Researchers discovered how over a billion Android phones are susceptible to advanced phishing attacks. Users are tricked into accepting supposed new phone settings that will then route their internet traffic to a proxy server owned by the attacker.
Android Phones Vulnerable To Attack
Researchers at Check Point Research revealed a security flaw that makes certain Android phones vulnerable to phishing attacks. A billion Android devices including Huawei, LG, and Sony units are said to be susceptible to such attacks, but Samsung devices are said to be the most vulnerable.
The affected Android devices use over-the-air (OTA) provisioning which allows networks to deploy network-specific settings to a new phone. However, researchers found that anyone can send OTA provisioning messages to devices because the industry standard Open Mobile Alliance Client Provisioning (OMA CP) has limited authentication methods. Simply put, users would not be able to distinguish whether the suggested settings they receive via SMS are actually from the network or from an imposter.
Huawei, LG, Sony, and Samsung make up over 50 percent of all Android phones as of 2018, and users of the first three brands can receive the malicious settings because of weakly-authenticated messages. As for Samsung devices, they are deemed the most vulnerable because they evidently allow unauthenticated OMA CP messages.
Advanced Phishing Attack
Once users are tricked into accepting the new phone settings, all their internet traffic could be rerouted to a proxy server that is controlled by the attackers. This would then give the attackers access to their emails or log-in details, for example.
The researchers disclosed their findings to manufacturers, and some have already released fixes to their devices. Samsung released a Security Fix last May, while LG released theirs in July, and Huawei is already planning to release UI fixes in the next Mate- and P-series smartphones.

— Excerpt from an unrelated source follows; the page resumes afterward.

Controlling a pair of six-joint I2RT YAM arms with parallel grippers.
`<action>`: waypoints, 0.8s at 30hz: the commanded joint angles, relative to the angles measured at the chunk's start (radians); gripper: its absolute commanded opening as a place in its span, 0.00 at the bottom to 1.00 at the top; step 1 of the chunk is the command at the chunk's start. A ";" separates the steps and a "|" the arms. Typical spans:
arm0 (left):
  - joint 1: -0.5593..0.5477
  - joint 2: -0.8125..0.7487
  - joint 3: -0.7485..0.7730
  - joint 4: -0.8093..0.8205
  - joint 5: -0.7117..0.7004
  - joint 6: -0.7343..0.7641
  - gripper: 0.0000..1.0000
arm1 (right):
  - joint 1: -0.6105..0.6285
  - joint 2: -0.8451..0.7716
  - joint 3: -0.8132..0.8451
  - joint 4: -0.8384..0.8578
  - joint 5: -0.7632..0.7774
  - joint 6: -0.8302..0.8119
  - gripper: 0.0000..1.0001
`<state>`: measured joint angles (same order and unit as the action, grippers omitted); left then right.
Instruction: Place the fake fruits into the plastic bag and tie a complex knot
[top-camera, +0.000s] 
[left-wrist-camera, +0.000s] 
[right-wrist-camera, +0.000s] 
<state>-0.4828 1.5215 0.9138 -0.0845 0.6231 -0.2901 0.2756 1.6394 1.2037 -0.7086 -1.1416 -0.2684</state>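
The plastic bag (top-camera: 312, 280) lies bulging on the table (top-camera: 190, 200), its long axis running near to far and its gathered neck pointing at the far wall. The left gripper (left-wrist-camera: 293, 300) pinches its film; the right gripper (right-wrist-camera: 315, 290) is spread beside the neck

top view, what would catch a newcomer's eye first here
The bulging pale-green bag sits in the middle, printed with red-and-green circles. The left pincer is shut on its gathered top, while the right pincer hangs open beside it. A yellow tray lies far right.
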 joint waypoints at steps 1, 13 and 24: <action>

LG, however, is firm that its devices follow the OMA CP specifications.
“This attack flow enables anyone who has a cheap USB modem to trick users into installing malicious settings onto their phones,” Artyom Skrobov and Slava Makkaveev of Check Point Research note. “We verified our proof of concept on the Huawei P10, LG G6, Sony Xperia XZ Premium, and a range of Samsung Galaxy phones, including S9.”